I am familiar with many of the mechanisms and idioms surrounding concurrency in Java. Where I am confused is with a simple concept: concurrent access of different members of the same object.
I have a set of variables which can be accessed by two threads, in this case concerning graphical information within a game engine. I need to be able to modify the position of an object in one thread and read it off in another. The standard approach to this problem is to write the following code:
private int xpos;
private object xposAccess;
public int getXpos() {
int result;
synchronized (xposAccess) {
result = xpos;
}
return result;
}
public void setXpos(int xpos) {
synchronized (xposAccess) {
this.xpos = xpos;
}
}
However, I'm writing a real-time game engine, not a 20 questions application. I need things to work fast, especially when I access and modify them as often as I do the position of a graphical asset. I want to remove the synchronized overhead. Even better, I'd like to remove the function call overhead altogether.
private int xpos;
private int bufxpos;
...
public void finalize()
{
bufxpos = xpos;
...
}
Using locks, I can make the threads wait on each other, and then call finalize() while the object is neither being accessed nor modified. After this quick buffering step, both threads are free to act on the object, with one modifying/accessing xpos and one accessing bufxpos.

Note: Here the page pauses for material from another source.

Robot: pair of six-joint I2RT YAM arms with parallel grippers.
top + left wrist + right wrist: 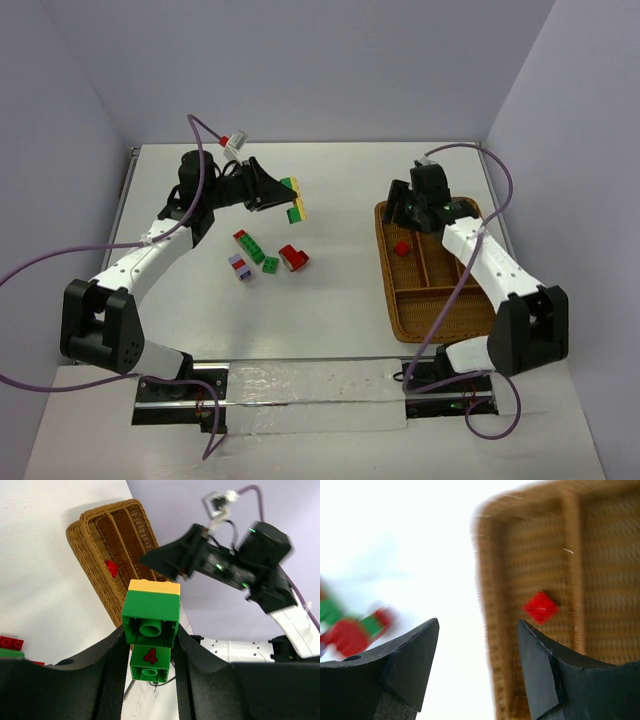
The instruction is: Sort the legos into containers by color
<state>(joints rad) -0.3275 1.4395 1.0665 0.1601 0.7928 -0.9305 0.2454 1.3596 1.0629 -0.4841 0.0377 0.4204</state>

I have already had success using a similar method where the information was copied in to a second object, and each thread acted on a separate object. However, both members are still part of the same object in the above code, and some funny things begin to happen when both my threads access the object concurrently, even when acting on different members. Unpredictable behaviour, phantom graphical objects, random errors in screen position, etc. To verify that this was indeed a concurrency issue, I ran the code for both threads in a single thread, where it executed flawlessly.
I want performance above all else, and I am considering buffering the critical data in to separate objects. Are my errors caused by concurrent access of the same objects? Is there a better solution for concurrency?
EDIT: If you are doubting my valuation of performance, I should give you more context. My engine is written for Android, and I use it to draw hundreds or thousands of graphic assets. I have a single-threaded solution working, but I have seen a near doubling in performance since implementing the multi-threaded solution, despite the phantom concurrency issues and occasional uncaught exceptions.
EDIT: Thanks for the fantastic discussion about multi-threading performance. In the end, I was able to solve the problem by buffering the data while the worker threads were dormant, and then allowing them each their own set of data within the object to operate on.